- [Problem description] Work out the number of lines below containing the word "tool" and give nothing besides it.

Dataset: Begin

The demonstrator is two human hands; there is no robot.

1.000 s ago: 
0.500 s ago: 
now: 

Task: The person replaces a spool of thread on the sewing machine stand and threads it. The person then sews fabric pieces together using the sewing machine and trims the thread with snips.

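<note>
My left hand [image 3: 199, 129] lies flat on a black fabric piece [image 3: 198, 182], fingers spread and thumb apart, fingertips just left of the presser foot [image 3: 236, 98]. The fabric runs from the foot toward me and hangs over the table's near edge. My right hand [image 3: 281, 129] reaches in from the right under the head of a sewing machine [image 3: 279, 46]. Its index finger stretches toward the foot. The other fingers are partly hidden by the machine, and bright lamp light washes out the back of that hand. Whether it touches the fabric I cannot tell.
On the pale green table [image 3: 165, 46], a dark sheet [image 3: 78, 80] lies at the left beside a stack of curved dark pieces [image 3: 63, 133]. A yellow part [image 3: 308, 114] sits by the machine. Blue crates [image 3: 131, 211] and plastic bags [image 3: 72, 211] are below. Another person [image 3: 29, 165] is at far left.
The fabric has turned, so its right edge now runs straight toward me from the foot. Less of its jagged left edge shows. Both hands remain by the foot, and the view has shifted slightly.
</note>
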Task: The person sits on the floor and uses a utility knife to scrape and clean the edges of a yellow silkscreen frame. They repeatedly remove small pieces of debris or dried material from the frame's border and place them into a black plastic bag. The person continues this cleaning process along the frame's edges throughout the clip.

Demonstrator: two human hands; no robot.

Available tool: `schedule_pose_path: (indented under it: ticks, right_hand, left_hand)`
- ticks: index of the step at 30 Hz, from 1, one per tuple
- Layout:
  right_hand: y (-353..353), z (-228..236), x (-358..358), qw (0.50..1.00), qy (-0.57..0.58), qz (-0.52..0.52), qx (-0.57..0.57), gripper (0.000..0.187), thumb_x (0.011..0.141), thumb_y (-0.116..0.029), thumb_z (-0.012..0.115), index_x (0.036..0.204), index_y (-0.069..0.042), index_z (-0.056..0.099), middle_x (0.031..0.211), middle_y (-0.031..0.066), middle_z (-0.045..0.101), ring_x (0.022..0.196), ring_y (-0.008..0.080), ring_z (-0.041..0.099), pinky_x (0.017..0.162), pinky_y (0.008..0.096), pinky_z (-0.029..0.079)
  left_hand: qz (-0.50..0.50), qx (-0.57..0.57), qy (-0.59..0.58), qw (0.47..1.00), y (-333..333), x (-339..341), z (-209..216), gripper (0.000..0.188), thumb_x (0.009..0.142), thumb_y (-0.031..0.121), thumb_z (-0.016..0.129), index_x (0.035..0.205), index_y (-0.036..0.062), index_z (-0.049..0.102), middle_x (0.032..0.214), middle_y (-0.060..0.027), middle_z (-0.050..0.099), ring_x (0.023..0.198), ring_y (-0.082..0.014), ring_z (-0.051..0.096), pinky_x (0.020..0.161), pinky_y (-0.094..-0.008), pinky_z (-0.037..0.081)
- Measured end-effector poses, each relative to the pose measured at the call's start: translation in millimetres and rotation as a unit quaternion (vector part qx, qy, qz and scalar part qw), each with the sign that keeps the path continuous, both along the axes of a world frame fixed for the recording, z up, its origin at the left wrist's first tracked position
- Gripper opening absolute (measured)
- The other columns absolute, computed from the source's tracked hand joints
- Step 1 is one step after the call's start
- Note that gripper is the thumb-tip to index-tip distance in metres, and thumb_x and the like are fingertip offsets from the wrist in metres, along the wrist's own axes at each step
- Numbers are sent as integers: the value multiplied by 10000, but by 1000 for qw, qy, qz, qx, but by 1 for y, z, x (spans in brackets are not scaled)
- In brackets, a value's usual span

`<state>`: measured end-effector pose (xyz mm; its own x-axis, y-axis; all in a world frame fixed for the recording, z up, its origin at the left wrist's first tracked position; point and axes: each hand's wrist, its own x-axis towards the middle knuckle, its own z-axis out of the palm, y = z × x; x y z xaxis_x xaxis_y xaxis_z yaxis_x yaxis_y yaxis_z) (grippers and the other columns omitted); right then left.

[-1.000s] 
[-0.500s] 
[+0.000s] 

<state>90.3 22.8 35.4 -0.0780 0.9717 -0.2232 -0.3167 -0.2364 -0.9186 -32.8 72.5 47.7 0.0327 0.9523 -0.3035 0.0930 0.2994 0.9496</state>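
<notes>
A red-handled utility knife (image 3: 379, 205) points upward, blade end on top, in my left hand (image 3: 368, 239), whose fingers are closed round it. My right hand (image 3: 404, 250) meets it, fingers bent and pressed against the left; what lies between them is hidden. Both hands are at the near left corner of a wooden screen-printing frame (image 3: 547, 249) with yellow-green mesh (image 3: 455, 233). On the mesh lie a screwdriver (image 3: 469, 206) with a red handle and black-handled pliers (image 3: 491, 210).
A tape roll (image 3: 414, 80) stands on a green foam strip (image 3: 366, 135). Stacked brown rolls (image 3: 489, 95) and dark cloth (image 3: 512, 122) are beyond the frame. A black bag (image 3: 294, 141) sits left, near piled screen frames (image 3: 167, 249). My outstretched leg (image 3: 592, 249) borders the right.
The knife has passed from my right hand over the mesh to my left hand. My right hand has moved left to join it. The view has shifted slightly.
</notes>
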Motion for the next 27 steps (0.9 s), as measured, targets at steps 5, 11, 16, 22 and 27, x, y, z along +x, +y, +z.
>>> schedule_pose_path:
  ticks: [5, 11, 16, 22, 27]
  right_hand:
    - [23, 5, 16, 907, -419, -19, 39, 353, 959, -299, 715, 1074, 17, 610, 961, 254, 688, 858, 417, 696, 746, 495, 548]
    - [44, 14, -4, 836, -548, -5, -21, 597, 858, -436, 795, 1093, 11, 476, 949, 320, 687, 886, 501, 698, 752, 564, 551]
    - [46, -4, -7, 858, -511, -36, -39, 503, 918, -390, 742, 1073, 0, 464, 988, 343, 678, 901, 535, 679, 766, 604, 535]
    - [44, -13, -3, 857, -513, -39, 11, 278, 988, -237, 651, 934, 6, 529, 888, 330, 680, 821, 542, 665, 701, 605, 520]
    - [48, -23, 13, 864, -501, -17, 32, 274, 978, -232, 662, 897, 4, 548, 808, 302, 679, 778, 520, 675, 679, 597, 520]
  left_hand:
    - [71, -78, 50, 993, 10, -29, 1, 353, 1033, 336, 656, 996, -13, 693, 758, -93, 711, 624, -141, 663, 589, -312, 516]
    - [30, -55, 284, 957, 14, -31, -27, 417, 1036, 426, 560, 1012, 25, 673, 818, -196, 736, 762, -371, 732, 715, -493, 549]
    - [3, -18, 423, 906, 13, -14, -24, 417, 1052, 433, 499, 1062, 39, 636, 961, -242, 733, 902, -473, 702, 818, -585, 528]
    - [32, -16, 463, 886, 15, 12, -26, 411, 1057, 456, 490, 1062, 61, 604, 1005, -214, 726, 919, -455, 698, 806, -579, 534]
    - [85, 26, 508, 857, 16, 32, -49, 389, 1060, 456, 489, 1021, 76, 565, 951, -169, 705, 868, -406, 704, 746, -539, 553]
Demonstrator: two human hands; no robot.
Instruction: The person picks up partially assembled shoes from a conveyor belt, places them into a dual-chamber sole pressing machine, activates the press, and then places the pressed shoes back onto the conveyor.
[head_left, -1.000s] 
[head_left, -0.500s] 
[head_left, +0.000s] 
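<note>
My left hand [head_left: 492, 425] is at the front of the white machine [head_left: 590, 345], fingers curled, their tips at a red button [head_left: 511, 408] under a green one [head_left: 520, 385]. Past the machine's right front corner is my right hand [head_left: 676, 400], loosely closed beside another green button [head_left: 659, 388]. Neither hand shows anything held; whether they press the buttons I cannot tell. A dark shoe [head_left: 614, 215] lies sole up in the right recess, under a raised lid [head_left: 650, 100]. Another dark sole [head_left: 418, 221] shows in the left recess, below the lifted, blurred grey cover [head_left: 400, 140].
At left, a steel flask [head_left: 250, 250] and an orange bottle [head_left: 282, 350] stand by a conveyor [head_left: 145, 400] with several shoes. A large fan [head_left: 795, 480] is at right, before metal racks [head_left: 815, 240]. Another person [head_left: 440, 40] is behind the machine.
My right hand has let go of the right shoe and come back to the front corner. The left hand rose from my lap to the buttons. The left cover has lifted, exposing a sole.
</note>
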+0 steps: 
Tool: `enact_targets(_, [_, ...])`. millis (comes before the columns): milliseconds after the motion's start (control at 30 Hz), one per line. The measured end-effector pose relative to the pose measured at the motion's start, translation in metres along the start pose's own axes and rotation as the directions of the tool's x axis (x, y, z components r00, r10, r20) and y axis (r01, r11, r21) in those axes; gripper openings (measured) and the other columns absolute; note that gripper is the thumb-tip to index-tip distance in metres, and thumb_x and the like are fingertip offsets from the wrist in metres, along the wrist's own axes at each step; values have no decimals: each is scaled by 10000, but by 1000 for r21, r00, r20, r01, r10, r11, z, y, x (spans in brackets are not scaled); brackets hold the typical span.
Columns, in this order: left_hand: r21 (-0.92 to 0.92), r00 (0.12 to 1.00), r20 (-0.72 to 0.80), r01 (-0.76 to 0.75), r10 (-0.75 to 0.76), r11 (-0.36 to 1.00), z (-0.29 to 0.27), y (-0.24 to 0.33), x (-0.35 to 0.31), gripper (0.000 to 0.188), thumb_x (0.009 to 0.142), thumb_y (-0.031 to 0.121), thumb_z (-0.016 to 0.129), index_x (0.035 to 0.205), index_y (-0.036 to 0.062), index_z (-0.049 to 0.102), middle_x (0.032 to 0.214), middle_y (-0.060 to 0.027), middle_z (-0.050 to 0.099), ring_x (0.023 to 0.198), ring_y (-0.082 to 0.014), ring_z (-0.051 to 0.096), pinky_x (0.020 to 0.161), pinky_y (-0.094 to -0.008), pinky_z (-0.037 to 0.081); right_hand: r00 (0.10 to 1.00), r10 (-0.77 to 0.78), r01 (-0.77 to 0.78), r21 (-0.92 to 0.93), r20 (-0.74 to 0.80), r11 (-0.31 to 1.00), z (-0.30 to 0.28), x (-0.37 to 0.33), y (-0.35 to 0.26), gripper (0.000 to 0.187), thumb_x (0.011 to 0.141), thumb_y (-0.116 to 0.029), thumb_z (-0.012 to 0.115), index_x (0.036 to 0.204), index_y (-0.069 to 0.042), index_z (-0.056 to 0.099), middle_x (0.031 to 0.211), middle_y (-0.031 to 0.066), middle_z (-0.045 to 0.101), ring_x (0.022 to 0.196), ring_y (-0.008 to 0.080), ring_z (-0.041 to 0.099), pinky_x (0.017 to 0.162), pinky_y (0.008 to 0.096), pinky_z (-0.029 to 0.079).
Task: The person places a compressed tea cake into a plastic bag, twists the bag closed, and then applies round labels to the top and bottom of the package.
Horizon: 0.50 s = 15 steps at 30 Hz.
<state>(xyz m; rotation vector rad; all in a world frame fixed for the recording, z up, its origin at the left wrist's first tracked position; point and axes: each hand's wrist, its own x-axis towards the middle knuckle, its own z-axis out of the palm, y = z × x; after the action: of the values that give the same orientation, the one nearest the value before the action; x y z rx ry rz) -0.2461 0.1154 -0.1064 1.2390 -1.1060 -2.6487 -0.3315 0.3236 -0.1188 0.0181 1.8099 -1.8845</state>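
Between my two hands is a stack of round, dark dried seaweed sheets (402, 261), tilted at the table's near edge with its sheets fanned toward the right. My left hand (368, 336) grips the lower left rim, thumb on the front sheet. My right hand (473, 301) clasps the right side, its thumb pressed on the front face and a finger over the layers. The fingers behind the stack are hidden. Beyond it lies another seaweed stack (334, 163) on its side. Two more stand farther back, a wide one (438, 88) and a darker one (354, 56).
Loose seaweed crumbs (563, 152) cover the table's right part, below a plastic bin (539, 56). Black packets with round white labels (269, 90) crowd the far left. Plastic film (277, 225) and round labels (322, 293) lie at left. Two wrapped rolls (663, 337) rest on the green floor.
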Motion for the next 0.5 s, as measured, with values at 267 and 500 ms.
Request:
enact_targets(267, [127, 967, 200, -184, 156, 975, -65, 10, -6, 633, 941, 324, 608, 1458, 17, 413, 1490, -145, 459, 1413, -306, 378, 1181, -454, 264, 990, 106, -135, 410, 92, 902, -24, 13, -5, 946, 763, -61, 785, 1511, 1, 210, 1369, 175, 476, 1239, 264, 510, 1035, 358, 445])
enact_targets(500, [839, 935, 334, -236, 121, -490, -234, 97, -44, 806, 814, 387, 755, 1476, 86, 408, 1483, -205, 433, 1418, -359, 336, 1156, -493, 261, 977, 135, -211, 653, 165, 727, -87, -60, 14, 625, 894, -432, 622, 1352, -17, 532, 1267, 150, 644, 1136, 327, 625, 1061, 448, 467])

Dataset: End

- [Problem solution] 2